> **Try it**
The line with "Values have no", the line with "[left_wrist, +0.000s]", and all lines between them in the material below: return these exactly, and no others.

> **Information supplied**
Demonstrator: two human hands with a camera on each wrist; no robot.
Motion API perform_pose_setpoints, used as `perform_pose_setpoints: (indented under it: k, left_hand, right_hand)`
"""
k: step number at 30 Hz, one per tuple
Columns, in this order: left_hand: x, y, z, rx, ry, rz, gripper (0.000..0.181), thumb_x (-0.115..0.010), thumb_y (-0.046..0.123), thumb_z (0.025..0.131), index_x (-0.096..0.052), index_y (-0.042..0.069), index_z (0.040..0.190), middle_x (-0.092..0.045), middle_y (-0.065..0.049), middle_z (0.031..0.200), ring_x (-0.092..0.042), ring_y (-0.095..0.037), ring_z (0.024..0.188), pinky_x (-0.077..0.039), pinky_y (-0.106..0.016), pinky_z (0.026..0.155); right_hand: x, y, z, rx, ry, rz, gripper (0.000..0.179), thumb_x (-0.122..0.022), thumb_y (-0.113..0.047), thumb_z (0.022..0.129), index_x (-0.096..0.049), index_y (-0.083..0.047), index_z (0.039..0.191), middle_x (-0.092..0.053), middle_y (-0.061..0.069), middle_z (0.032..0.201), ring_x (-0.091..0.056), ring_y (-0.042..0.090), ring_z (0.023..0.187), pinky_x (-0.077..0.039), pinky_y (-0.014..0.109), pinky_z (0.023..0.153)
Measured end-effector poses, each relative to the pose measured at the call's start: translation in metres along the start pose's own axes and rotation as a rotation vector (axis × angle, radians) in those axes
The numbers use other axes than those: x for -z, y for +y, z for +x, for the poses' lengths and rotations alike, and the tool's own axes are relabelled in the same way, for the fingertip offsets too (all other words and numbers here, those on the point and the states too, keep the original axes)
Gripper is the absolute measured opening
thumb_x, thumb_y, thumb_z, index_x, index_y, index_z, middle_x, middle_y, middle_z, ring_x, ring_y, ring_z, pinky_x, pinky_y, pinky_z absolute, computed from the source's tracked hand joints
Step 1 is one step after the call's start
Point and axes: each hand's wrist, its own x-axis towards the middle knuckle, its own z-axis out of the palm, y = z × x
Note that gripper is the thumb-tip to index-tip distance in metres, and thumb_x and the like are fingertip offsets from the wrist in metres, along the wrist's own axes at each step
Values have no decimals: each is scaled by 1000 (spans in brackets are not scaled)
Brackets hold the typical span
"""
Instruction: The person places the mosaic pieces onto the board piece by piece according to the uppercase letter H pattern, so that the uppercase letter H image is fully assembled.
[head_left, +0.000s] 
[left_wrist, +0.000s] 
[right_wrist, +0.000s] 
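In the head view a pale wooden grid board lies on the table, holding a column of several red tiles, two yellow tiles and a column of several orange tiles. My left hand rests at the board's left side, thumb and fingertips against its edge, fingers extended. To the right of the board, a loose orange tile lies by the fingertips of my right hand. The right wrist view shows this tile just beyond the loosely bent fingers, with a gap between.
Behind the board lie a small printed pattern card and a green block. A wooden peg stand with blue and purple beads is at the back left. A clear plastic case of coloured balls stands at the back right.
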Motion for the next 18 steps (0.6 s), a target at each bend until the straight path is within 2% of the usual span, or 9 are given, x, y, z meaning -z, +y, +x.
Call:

> **Answer space**
Values have no decimals: each is scaled by 1000 (spans in brackets are not scaled)
Brackets hold the typical span
"""
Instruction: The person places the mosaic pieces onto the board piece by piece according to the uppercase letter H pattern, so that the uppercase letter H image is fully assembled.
[head_left, +0.000s] 
[left_wrist, +0.000s] 

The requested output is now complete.